Dear Parents
While I was travelling home from DK I sat in front of a family of 2 kids (around 3 and 5). The oldest said before she got on the flight ‘I am scared’ and mother said ‘STOP being scared, there is nothing to be scared of’. On the plane the child got more and more upset and started crying. The Mother said ‘STOP being scared, STOP crying’ and the girl kept crying and being scared. Then I started listening to parents everywhere; shops, high street, café etc. and suddenly all I heard was STOP: STOP eating with your fingers, STOP playing with the card, STOP crying, STOP screaming, STOP running, STOP hitting, STOP nagging or begging – even STOP being sad. STOP, STOP, STOP. Do our kids stop when we say STOP? Sometimes they might but most of the time they don’t. This is for 3 reasons:
- Validated their feelings: If the child feels scared, sad, upset, and angry or disappointed we have no right to control, take away or tell them NOT to feel that way. A feeling is very personal. We should allow our kids to ‘grieve’ for what they can’t have, do or how they feel i.e. if they can’t have a cookie, go to a party etc. we should not say ‘STOP being upset’ acknowledge that they are grieving and say, that it is ok. If they are upset for not being invited to a party, we should not say STOP being sad you will be invited to another party. Try instead: Listen, understand and accept: I can hear that you are upset, I can see that you are upset and I understand you are feeling that way because … and that is OK! Leave it there. Let them experience the ‘spiral of the feelings’ for as long as they have to. My daughter was very upset recently. I told her ‘I understand you are upset, it is ok to cry’! Then hugged her without further words! Sometimes it is our acceptance of the situation that helps them cope!

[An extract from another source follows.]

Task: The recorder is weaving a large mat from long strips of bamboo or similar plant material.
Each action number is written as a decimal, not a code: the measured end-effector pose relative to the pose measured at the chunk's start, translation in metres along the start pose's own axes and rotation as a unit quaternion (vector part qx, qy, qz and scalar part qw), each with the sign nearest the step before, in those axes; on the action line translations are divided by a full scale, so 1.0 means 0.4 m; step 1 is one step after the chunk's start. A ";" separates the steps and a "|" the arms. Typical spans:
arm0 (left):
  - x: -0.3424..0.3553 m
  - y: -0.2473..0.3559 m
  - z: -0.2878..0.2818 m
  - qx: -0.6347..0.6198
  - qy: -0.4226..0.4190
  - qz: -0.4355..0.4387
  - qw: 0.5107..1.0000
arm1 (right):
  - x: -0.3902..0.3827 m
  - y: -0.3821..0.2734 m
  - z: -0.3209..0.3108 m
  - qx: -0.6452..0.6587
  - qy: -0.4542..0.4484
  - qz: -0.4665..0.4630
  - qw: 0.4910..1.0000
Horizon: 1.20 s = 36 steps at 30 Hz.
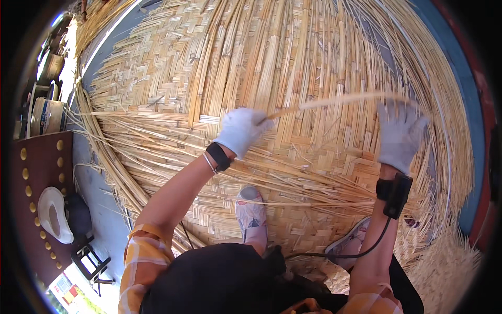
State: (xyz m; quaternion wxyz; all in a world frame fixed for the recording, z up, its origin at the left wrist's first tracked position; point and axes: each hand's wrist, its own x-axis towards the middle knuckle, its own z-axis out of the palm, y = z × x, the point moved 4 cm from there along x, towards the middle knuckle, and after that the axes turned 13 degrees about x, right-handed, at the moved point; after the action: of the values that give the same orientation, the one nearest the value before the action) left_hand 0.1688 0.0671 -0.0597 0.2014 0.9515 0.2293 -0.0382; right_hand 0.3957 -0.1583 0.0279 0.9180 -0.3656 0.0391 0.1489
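Note:
My left hand (241, 131), in a white work glove, is closed around one end of a split reed strip (340, 99). From that fist the strip arches to the right above the woven mat (198, 49), blurred by motion. My right hand (401, 131), gloved too, has its fingers spread and pointing away from me near the strip's far end. Whether the fingertips touch the strip, I cannot tell. Below both hands, loose reed strips (293, 178) lie crosswise over the mat, and long lengthwise strips (272, 52) run toward its far side.
My shoes (251, 212) stand on the mat. Bundled reeds (449, 104) curve along the right edge. At the left are a dark red studded panel (44, 167), a pale hat (54, 214) and a small black stool (91, 261). A black cable (334, 255) hangs from my right wrist.

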 end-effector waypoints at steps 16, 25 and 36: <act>0.057 -0.094 0.050 -0.192 0.018 -0.154 0.969 | -0.004 0.424 -0.007 -0.699 -0.190 0.070 0.686; 0.066 -0.149 0.068 -0.398 0.053 -0.176 0.899 | -0.009 0.441 -0.009 -0.531 -0.188 0.206 0.801; 0.125 -0.157 0.116 -0.511 -0.083 -0.118 0.847 | 0.000 0.490 0.062 -0.134 -0.094 0.520 0.838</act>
State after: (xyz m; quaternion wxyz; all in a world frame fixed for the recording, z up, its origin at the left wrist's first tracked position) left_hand 0.1859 0.1208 -0.1336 0.6718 0.6729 0.3091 -0.0182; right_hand 0.3356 -0.0064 -0.0835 0.6468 -0.3955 0.1164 0.6416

- Tell them what we want them to DO or what they CAN: ok we have told them what we don’t want them to do, what we want them to STOP doing. But why not just tell them what we want them to do – say a DO-command instead of a STOP-command. Start with validating their feelings, then say what you expect from them: ‘please use your quiet voice’, ‘please walk’, ‘please use gentle hands’, ‘please keep your hands to yourself’, ‘please speak politely to me’, ‘you CAN have a cookie after dinner’, ‘you CAN stay up late on Friday night’, ‘you CAN have more money once you have washed the car’ etc. it is so much nicer to say a positive!
- Make sure they have understood what we asked of them (not what we have NOT asked of them)! (what we expected them to do or not to do); you might think it is very obviously what STOP means, but for young child, special needs or a teen it can be confusing! Also often kids hear the last of the sentences ‘STOP running’. I remember being in a supermarket and suddenly a little boy around age 4 stormed by me with a big grin of his face, dad was screaming a good 20m behind ‘PETER STOP RUNNING’, I am sure that Peter thought he was allowing him to RUN down those lovely long aisles! Instead: Again tell them what you want them to DO ‘Peter, WALK’ or ‘Peter, WAIT FOR ME’. Make sure your child has heard you! When the child is upset they actually don’t hear you, they are in the middle of a very deep feeling and you are blocked out. So make sure you are focused and present when you deliver a DO-Command in order to observe and make sure your child has actually heard you and what you have communicated.
Something I use to get my boys attention when they are ‘fighting’ is to say out loud ‘HI’! Then I get their attention, they stop what they are doing and then I get in there and say ‘I can see you are both very upset now but I need you to use your gentle hands and feet’! This quick way of getting their attention can also be used in cases of emergency (i.e. road safety, hot water etc.) we will have to get our kids attention quickly and don’t have time to listen, understand and say politely ‘Please look for the cars before crossing’.
So from now on just become aware of how often you use the word STOP, is it working? If something is not working change it.